Some Late Pleistocene, Now-extinct Fauna of the Southwest

Notes on Sources: These all make clear that the geographical distributions of the animals discussed below were highly variable, but all below were found in the American Southwest at least to some extent. A major site yielding dateable fossils was Rancho Labrea Tarpits, Los Angeles, from which the name "Rancholabrean fauna" (see below) derives.

The main source for the text of the first part of this essay -- an overview of the extinct fauna -- is the paper by Anderson, Elaine, "Who's Who in the Pleistocene: a Mammalian Bestiary", pp. 40-89 in Martin, Paul S. & Richard G. Klein, eds., Quaternary Extinctions (1984), U. of Arizona Press, Tucson, plus some materials drawn from other chapters in this same volume. For accounts of the flora of the time, I (RNH) used Spaulding, W.G., E.B. Leopold, & T.R. Van Devender, "Late Wisconsin paleoecology of the American Southwest", pp. 259-93, in H.E. Wright, Jr., ed., Late-Quaternary Environments of the United States, Vol. 1 (1983), Minneapolis: U. Minnesota Press. Most of the illustrations come from the fine book edited by Amman, Andrew William, Jr., Bezy, John V., Ratkevich, Ron, & Witkind, W. Max, Ice Age Mammals of the San Pedro River Valley, Southeastern Arizona, Arizona Geological Survey, Tucson, Down-to-Earth Series 6 (1998). The illustrators were John C. Dawson and Robert B. Horsfall.

The second part of the essay summarizes more recent research on the timing of the extinctions. Sources for that will be indicated further below.

Part One: Overview of the Flora and Fauna

Envision a San Pedro River Valley sometime prior to 11,000 B.P. ("Before the Present", set as 1950), looking not like today but like this:

an open woodland dominated by pinyon pines, junipers, and live oaks stretched from near the river’s edge to the altitude of Sierra Blanca, where, probably, some trees representative of higher, Montane forest also appeared. Extensive grasslands intermixed with sagebrush and perhaps Joshua trees as well as these stands of woodland trees. Summers being cool and dry, winters only moderately colder but much wetter, the paloverdes, mesquites, saguaros, ocotillos and creosote bush now characteristic of these foothills were nowhere to be seen. The now-extinct megafauna overviewed below probably roamed here sometimes, before the end of North America’s Pleistocene glaciation.

Mammals: Herbivores

Late-Pleistocene large mammals became extinct in much higher numbers than did small mammals. Extinctions included the following. Some dates indicate where remains were last found.

Megatheridae (sloth-like)

Nothrotheriops: a large ground sloth, range from northern Mexico to southern Alberta; weight to 400 lbs. A browser, it fed on roots/stems/flowers etc of desert plants including, prominently, Mormon Tea [ephedra]. Latest dated sample from Rampart Cave, AZ is about 9,000 B.C.E.-- "Before the Common Era".
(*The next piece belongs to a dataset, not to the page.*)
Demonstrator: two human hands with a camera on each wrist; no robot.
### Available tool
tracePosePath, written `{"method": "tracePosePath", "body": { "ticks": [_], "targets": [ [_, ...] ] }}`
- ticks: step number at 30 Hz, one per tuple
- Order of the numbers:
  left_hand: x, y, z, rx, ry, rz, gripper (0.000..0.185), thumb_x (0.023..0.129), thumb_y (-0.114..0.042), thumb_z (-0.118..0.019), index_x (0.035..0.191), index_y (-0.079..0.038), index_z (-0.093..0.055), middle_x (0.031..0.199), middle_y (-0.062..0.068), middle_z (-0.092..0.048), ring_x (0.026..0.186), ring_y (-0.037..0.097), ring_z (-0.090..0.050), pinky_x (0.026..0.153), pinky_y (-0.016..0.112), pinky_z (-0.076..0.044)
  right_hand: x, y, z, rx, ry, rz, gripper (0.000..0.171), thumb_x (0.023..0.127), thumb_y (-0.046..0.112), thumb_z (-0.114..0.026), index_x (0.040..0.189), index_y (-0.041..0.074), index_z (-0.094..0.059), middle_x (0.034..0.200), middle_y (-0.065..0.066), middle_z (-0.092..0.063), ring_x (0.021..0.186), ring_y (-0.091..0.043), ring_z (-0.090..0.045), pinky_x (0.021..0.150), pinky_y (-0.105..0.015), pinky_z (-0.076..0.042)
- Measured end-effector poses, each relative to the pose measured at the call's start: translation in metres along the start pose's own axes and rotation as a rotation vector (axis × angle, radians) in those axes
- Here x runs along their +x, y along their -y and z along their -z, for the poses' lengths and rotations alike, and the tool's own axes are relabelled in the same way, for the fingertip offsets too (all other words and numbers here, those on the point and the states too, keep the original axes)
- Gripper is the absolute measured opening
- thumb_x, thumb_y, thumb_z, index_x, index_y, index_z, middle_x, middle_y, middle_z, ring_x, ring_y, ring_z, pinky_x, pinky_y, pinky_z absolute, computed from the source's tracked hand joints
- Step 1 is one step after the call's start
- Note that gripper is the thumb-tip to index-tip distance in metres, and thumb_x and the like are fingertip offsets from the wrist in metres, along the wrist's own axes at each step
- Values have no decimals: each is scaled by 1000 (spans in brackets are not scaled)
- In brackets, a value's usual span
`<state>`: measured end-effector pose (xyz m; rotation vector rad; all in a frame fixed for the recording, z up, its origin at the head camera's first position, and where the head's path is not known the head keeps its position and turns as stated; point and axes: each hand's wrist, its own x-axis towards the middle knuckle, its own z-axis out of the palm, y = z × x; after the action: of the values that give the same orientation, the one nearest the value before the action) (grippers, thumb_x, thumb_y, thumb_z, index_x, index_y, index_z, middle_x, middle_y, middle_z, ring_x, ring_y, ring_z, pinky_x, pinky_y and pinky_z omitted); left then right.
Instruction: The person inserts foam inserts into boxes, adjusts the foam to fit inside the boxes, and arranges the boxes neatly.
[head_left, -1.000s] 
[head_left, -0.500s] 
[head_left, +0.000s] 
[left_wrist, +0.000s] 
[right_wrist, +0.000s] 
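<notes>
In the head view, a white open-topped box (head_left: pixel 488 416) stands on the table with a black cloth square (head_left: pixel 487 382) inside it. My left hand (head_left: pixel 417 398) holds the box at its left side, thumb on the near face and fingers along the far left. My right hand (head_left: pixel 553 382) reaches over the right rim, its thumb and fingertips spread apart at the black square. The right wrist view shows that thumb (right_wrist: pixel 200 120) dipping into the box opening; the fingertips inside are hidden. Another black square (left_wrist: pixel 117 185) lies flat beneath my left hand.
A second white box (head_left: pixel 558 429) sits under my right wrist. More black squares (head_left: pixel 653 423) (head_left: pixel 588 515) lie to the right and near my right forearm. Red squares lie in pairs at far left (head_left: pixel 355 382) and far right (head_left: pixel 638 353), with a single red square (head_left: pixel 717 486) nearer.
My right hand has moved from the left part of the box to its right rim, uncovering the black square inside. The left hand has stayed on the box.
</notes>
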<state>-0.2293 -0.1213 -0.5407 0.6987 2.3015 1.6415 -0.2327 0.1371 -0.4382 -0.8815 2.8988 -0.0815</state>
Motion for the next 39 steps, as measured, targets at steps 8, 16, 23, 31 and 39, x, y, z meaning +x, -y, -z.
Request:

Glossotherium: a powerfully built sloth with huge forelimbs, claws. Lived in open country, dug roots, fed on grass/shrubs. Central Mexico to Idaho.

Equidae (horse-like)

Equus: horses, several species, swift runners of plains and steppes. Last specimen 6,000 B.C.E. Alberta.

Suidae (pig-like)

Platygonus: A flat-headed peccary, larger than living peccaries, almost pan-North American in its range. Last dated find about 10,000 B.C.E.

Camelidae (camel-like)

Camelops: like the living dromedary camel but larger, a grazer, traveled in large herds. Last found in Casper, Wyoming, from around 8,000 B.C.E.

Hemiauchenia: Long-legged llama. A fast-moving grazer, found from coast to coast.

 

 

Cervidae (deer-like)

Navahoceros: A mountain deer, larger than a mule deer, a climber; from Wyoming to Mexico. Last date from N. Mexico about 9,500 B.C.E.

Bovidae (cow-like)

Bison: Short-grass prairies, formerly more than one species; major known protein source for Clovis hunters. The main Holocene Bison survivors -- Bison bison -- are now in state/national parks. At left is Bison latifrons, a giant among this genus, its horns spreading over 10 feet.

 

 

Euceratherium: Shrub Oxen. Remains from northern California To Mexico; 4/5 the size of a modern bison, foothills grazers. At Burnet Cave, northern Mexico, found in the same level as human artifacts.

 

 

Antilocapridae (pronghorn Antelope-like)

Capromerix: Pronghorn antelope. small 4-horned pronghorns; plains grazers, weight 22 lbs.

Tetramerix: large 4-horned pronghorns; also California to Mexico. Weight to 130 lbs, similar in size to the contemporary pronghorns also found in this region.

Stockoceros: Intermediate between the first two above in size. Remains found in artifact-bearing levels at Burnet Cave, northern Mexico, 9,500 B.C.E.

 

Proboscideans of various kinds (elephant-like):

Mammutus: Mammoth. M. jeffersonii inhabited open prairies especially in the West, with populations in Arizona, feeding mainly on grasses. Last dates about 9,000 B.C.E.

 

Mammut: Mastodont. Rare in western North America, preferred conifer woodlands; fed on these and swamp plants. Terminal dates 7,000 B.C.E. at latest.

 

 

Mammals: Carnivores

Large carnivores also suffered disproportionate extinctions compared with smaller ones:

Canidae (dog-like)

Canis dirus: The dire wolf scavenged from southern Alberta to Peru, larger than living gray wolf (Canis lupus), very powerful teeth. Terminal dates about 7,000 B.C.E. at La Brea tar pits, CA.

 

 

Ursidae (bear-like)

A variety of bears, including Arctodus (the short-faced bear), the most powerful predator of the American Pleistocene, was probably replaced by Ursus arctos -- the grizzly bear, which came from Asia at that time.

Felidae (cat-like)

Homotherium: Scimitar cat. African lion-sized, mammoth-eater, rare.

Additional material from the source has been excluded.